22 See G. Born & D. Westin, International Civil Litigation in United States Courts 447–65 (1989) (discussing application of comity and jurisdictional rule of reason in antitrust context).

23 See, e.g., Cira, The Challenge of Foreign Laws to Block American Antitrust Actions, 18 Stan. J. Int’l L. 247 (1982); Debate: Extraterritorial Application of U.S. Antitrust Law, 50 Antitrust L.J. 617 (1981); Davidow, Extraterritorial Antitrust and the Concept of Comity, 15 J. World Trade L. 500 (1981).

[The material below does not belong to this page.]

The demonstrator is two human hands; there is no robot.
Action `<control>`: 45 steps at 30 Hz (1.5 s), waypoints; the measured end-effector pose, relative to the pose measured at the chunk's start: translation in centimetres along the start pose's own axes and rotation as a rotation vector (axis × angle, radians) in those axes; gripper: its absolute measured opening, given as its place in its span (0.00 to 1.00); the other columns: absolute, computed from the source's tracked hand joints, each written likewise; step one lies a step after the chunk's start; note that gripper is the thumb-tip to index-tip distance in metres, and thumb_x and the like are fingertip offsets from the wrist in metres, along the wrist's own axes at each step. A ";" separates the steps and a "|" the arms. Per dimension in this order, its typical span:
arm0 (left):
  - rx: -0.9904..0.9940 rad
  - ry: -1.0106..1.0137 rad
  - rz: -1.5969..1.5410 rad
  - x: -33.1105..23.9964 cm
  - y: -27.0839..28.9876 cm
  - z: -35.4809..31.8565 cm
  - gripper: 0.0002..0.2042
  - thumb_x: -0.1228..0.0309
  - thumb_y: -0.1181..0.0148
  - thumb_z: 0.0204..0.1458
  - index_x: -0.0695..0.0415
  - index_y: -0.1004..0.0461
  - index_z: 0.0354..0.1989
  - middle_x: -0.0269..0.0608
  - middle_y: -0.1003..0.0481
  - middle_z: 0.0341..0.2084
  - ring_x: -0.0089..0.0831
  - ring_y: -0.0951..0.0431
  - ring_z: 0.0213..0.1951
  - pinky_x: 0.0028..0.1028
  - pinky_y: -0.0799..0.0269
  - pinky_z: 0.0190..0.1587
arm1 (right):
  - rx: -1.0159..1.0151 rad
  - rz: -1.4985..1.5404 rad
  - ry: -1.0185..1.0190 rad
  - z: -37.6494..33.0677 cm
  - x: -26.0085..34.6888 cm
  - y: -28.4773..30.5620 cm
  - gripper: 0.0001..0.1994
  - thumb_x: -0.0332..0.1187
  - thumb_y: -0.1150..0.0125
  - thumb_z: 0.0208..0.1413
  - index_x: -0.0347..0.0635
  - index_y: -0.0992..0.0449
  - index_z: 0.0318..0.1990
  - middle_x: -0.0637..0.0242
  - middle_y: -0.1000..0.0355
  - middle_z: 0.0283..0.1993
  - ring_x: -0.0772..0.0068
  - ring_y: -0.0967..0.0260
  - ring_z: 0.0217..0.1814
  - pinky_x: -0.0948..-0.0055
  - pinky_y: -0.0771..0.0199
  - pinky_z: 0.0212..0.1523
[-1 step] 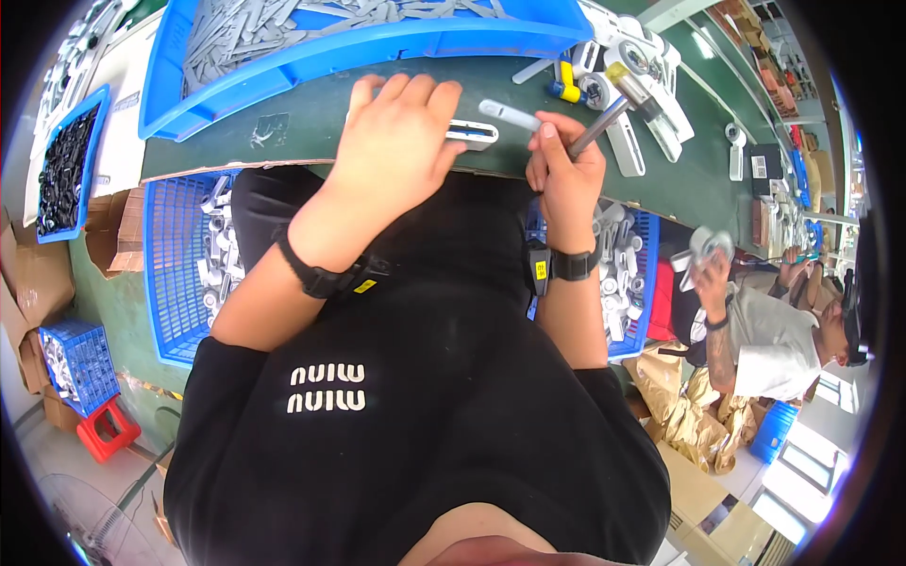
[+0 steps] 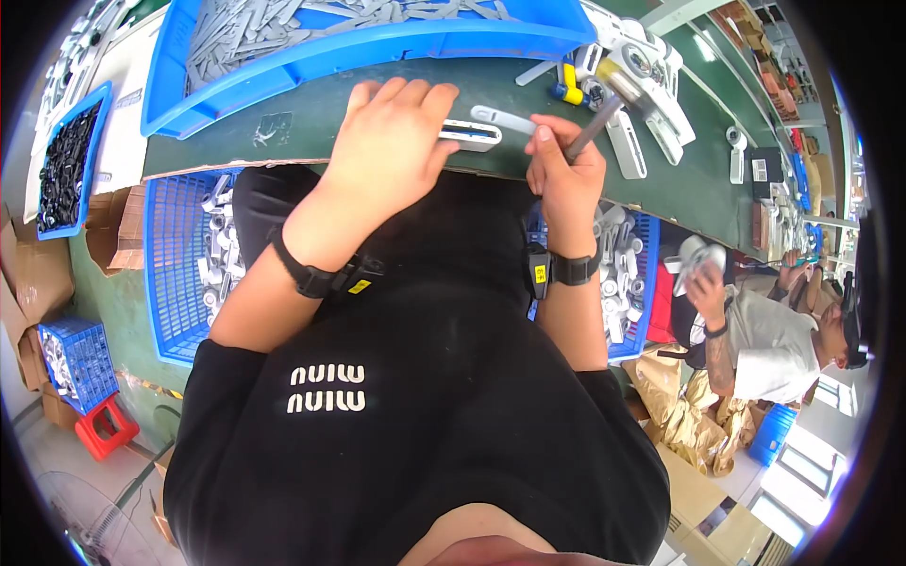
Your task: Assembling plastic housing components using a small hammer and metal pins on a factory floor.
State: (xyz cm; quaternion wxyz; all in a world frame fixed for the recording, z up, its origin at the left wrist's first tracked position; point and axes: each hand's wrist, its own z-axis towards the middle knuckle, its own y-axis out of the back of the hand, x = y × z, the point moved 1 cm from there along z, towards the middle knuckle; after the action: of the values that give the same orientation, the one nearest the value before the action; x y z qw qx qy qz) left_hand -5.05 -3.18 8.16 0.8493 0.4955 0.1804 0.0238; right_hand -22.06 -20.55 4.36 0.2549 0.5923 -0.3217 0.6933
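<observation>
Green workbench (image 2: 396, 99) at twelve o'clock, two hands at its near edge.

Head view: one long blue tray (image 2: 377, 42) of grey strips lies at twelve o'clock, one smaller blue tray (image 2: 66, 170) of black parts at nine, and two blue mesh baskets (image 2: 179, 283) of pale parts sit below the bench edge on either side of the person. The left hand (image 2: 392, 151) lies palm down, fingers spread flat, pressing one white slotted piece (image 2: 472, 135) whose end shows at its three o'clock; most of that piece is hidden under the palm. The right hand (image 2: 564, 174) is clenched around one dark slim tool (image 2: 595, 127), tip angled toward one o'clock, just beside a second white oblong piece (image 2: 505, 118). Each wrist wears a black band. A co-worker (image 2: 774, 330) sits at four o'clock; what that person's hands hold is too small to tell.
</observation>
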 end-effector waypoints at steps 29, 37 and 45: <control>-0.133 -0.047 -0.301 3.5 -1.8 -1.8 0.05 0.75 0.27 0.55 0.58 0.18 0.37 0.38 0.14 0.40 0.42 0.16 0.46 0.40 0.25 0.50 | 0.074 -0.686 -0.024 1.0 1.0 -4.4 0.08 0.33 0.28 0.66 0.39 0.10 0.46 0.81 0.33 0.22 0.89 0.44 0.26 0.76 0.43 0.27; -0.140 -0.076 -0.212 2.4 -0.9 -1.2 0.05 0.72 0.29 0.54 0.57 0.21 0.33 0.40 0.18 0.33 0.43 0.18 0.42 0.42 0.26 0.50 | 0.153 -0.680 0.004 1.4 0.6 -3.7 0.11 0.36 0.26 0.66 0.35 0.12 0.44 0.78 0.31 0.23 0.86 0.40 0.28 0.74 0.38 0.29; -0.087 -0.166 -0.106 0.4 -2.7 -0.5 0.06 0.71 0.29 0.55 0.59 0.19 0.36 0.44 0.16 0.38 0.47 0.15 0.44 0.43 0.17 0.54 | 0.187 -0.649 -0.017 1.5 0.0 -3.2 0.11 0.36 0.28 0.67 0.35 0.12 0.45 0.77 0.28 0.24 0.87 0.38 0.29 0.75 0.36 0.30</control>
State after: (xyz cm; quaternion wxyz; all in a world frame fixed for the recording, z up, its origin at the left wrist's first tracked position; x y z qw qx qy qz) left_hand -5.22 -4.08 5.52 0.8821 0.4482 0.1345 -0.0546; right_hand -18.74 -19.53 5.01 0.4042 0.6906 -0.0535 0.5974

24 The order of the British Panel on Takeovers and Mergers that Gold Fields drop its U.S. efforts to enjoin the Minorco tender offer recalls similar antisuit, antidiscovery and clawback provisions that other countries have adopted to frustrate U.S. antitrust actions. See Laker Airways v. Sabena, Belgian World Airlines, 731 F.2d 909 (D.C. Cir. 1984); British Airways Bd. v. Laker Airways, 1985 App. Cas. 58 (H.L. (E)); In re Uranium Antitrust Litig., 480 F.Supp. 1138(N.D. Ill. 1979).

25 An indication that such vital U.S. interests were not at stake in the Minorco case is the fact that, while the U.S. government agencies involved in securities and antitrust regulation examined the proposed transaction, none chose to express any objection to the tender offer.